Casi ni pestañeó en la Sala de vistas, miró fijamente a cada una de las partes, según exponían sus argumentos y rehusó cruzar sus ojos con cualquiera de los miembros del Jurado. Ni el duro alegato de la fiscal ni el todavía más contundente de la acusación le causaron mella. Si lo hicieron, ganó la autocontención. Por momentos, sin embargo, parecía regañar a su abogado, José María Sánchez de Puerta, al que regaló un leve asentimiento de cabeza cuando éste habló, en términos poco favorables, sobre la familia de su exmujer Ruth Ortiz.

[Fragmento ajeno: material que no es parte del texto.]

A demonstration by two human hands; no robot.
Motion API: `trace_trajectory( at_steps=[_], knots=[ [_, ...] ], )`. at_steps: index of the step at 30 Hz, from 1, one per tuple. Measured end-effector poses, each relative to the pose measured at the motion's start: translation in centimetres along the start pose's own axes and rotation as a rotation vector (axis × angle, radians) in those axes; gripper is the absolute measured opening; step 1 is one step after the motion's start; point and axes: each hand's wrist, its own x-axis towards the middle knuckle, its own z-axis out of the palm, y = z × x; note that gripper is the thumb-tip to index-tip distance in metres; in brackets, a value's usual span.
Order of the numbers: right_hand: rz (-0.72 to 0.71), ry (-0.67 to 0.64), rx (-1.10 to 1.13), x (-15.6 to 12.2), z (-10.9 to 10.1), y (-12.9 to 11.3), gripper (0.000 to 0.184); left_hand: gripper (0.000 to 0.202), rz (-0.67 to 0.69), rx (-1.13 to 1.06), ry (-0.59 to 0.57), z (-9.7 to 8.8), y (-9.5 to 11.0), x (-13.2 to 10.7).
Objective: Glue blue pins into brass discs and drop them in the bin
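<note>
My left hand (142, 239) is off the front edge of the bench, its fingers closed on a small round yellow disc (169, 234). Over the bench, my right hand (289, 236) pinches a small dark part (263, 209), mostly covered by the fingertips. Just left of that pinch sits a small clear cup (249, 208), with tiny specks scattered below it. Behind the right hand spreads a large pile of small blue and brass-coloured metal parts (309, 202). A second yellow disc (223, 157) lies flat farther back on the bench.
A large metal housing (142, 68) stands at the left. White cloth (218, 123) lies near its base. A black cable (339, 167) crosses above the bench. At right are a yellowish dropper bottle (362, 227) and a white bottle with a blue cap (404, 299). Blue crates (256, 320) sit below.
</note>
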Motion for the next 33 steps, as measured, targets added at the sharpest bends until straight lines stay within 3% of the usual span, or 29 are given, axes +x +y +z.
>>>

Durante aquella primera sesión, mantuvo Bretón la espalda recta como un tablero, pegada a la silla, tanto cuando se sentó esposado como cuando le retiraron la sujeción, tras solicitarlo su letrado. Tenía un mes por delante y no era cuestión de excederse con unas cautelas innecesarias toda vez que dos policías iban a ser su sombra durante las siguientes semanas.

El lector de «El caballero de la armadura oxidada», libro que Bretón regaló a Ruth una semana después de que ella le dijera que quería separarse, se asemejaba al hombre de la máscara, a fuerza de impasibilidad.

No le correspondía hablar aquel 17 de junio, ese turno llegó después, pero sí lo hizo con Sánchez de Puerta aprovechando un receso. Quizá pensó que su voz aflautada era inaudible o quizá no le importaba. Tomó una parte del sumario (la que recoge uno de los informes de los huesos de sus hijos), gesticuló sin pausa con las manos y adoctrinó a su abogado. «Dicen que ha cambiado la morfología de los huesos y se quedan tan anchos. Eso es la forma, ¿no? Vamos que les han echado unos polvos mágicos». Pero el Tribunal frenó su déspota incontinencia verbal. Las ironías se quedan fuera de la Sala.